Re: [PATCH v4 02/10] commit: add generation number to struct commmit

2018-04-30 Thread Derrick Stolee

On 4/28/2018 6:35 PM, Jakub Narebski wrote:

Derrick Stolee  writes:


The generation number of a commit is defined recursively as follows:

* If a commit A has no parents, then the generation number of A is one.
* If a commit A has parents, then the generation number of A is one
   more than the maximum generation number among the parents of A.

Very minor nitpick: it would be more readable wrapped differently:

   * If a commit A has parents, then the generation number of A is
 one more than the maximum generation number among parents of A.

Very minor nitpick: possibly "parents", not "the parents", but I am
not native English speaker.


Add a uint32_t generation field to struct commit so we can pass this
information to revision walks. We use three special values to signal
the generation number is invalid:

GENERATION_NUMBER_INFINITY 0x
GENERATION_NUMBER_MAX 0x3FFF
GENERATION_NUMBER_ZERO 0

The first (_INFINITY) means the generation number has not been loaded or
computed. The second (_MAX) means the generation number is too large to
store in the commit-graph file. The third (_ZERO) means the generation
number was loaded from a commit graph file that was written by a version
of git that did not support generation numbers.

Good explanation; I wonder if we want to have it in some shortened form
also in comments, and not only in the commit message.


Signed-off-by: Derrick Stolee 
---
  alloc.c| 1 +
  commit-graph.c | 2 ++
  commit.h   | 4 
  3 files changed, 7 insertions(+)

I have reordered patches to make it easier to review.


diff --git a/commit.h b/commit.h
index 23a3f364ed..aac3b8c56f 100644
--- a/commit.h
+++ b/commit.h
@@ -10,6 +10,9 @@
  #include "pretty.h"
  
  #define COMMIT_NOT_FROM_GRAPH 0x

+#define GENERATION_NUMBER_INFINITY 0x
+#define GENERATION_NUMBER_MAX 0x3FFF
+#define GENERATION_NUMBER_ZERO 0

I wonder if it wouldn't be good to have some short in-line comments
explaining those constants, or a block comment above them.

  
  struct commit_list {

struct commit *item;
@@ -30,6 +33,7 @@ struct commit {
 */
struct tree *maybe_tree;
uint32_t graph_pos;
+   uint32_t generation;
  };
  
  extern int save_commit_buffer;

All right, simple addition of the new field.  Nothing to go wrong here.

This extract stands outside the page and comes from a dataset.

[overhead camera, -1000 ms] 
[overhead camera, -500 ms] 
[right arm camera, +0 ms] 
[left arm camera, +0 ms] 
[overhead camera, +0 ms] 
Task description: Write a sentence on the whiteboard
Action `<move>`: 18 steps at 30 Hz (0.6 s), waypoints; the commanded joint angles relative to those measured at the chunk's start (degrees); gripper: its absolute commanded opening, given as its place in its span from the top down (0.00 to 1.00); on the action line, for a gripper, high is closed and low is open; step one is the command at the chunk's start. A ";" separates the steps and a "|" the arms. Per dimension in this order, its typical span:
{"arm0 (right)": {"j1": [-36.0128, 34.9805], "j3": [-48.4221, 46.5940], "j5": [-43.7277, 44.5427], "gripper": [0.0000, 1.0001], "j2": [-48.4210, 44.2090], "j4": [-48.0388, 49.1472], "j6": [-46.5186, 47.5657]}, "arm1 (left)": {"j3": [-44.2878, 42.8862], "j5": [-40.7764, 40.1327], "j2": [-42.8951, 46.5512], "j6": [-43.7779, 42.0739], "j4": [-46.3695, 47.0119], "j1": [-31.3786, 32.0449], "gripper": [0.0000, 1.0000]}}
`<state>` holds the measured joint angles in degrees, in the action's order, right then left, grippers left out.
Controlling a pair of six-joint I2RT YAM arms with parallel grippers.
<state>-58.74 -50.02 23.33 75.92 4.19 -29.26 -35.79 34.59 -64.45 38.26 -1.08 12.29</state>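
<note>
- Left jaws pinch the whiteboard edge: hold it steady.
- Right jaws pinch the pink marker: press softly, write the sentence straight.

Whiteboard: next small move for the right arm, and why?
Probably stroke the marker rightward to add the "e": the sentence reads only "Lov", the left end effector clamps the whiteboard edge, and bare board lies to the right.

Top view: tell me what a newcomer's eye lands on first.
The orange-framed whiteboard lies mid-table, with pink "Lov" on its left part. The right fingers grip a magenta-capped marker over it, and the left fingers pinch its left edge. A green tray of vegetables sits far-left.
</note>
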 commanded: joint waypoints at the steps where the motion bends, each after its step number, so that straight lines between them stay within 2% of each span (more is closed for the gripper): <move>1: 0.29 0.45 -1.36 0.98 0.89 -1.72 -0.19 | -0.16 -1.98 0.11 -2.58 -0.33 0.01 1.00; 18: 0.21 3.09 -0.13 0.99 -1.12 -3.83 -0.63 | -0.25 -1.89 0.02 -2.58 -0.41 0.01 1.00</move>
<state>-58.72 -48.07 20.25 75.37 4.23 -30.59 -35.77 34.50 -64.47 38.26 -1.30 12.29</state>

Sidenote: With 0x7FFF being (if I am not wrong) maximum graph_pos
and maximum number of nodes in commit graph, we won't hit 0x3FFF
generation number limit for all except very, very linear histories.


Both of these limits are far away from being realistic. But we could 
extend the maximum graph_pos independently from the maximum generation 
number now that we have the "capped" logic.





diff --git a/alloc.c b/alloc.c
index cf4f8b61e1..e8ab14f4a1 100644
--- a/alloc.c
+++ b/alloc.c
@@ -94,6 +94,7 @@ void *alloc_commit_node(void)
c->object.type = OBJ_COMMIT;
c->index = alloc_commit_index();
c->graph_pos = COMMIT_NOT_FROM_GRAPH;
+   c->generation = GENERATION_NUMBER_INFINITY;
return c;
  }

All right, start with initializing it with "not from commit-graph" value
after allocation.

  
diff --git a/commit-graph.c b/commit-graph.c

index 70fa1b25fd..9ad21c3ffb 100644
--- a/commit-graph.c
+++ b/commit-graph.c
@@ -262,6 +262,8 @@ static int fill_commit_in_graph(struct commit *item, struct 
commit_graph *g, uin
date_low = get_be32(commit_data + g->hash_len + 12);
item->date = (timestamp_t)((date_high << 32) | date_low);
  
+	item->generation = get_be32(commit_data + g->hash_len + 8) >> 2;

+

I guess we should not worry about these "magical constants" sprinkled
here, like "+ 8" above.

Let's examine how it goes, taking a look at commit-graph-format.txt
in Documentation/technical/commit-graph-format.txt

  * The first H (g->hash_len) bytes are for the OID of the root tree.
  * The next 8 bytes are for the positions of the first two parents [...]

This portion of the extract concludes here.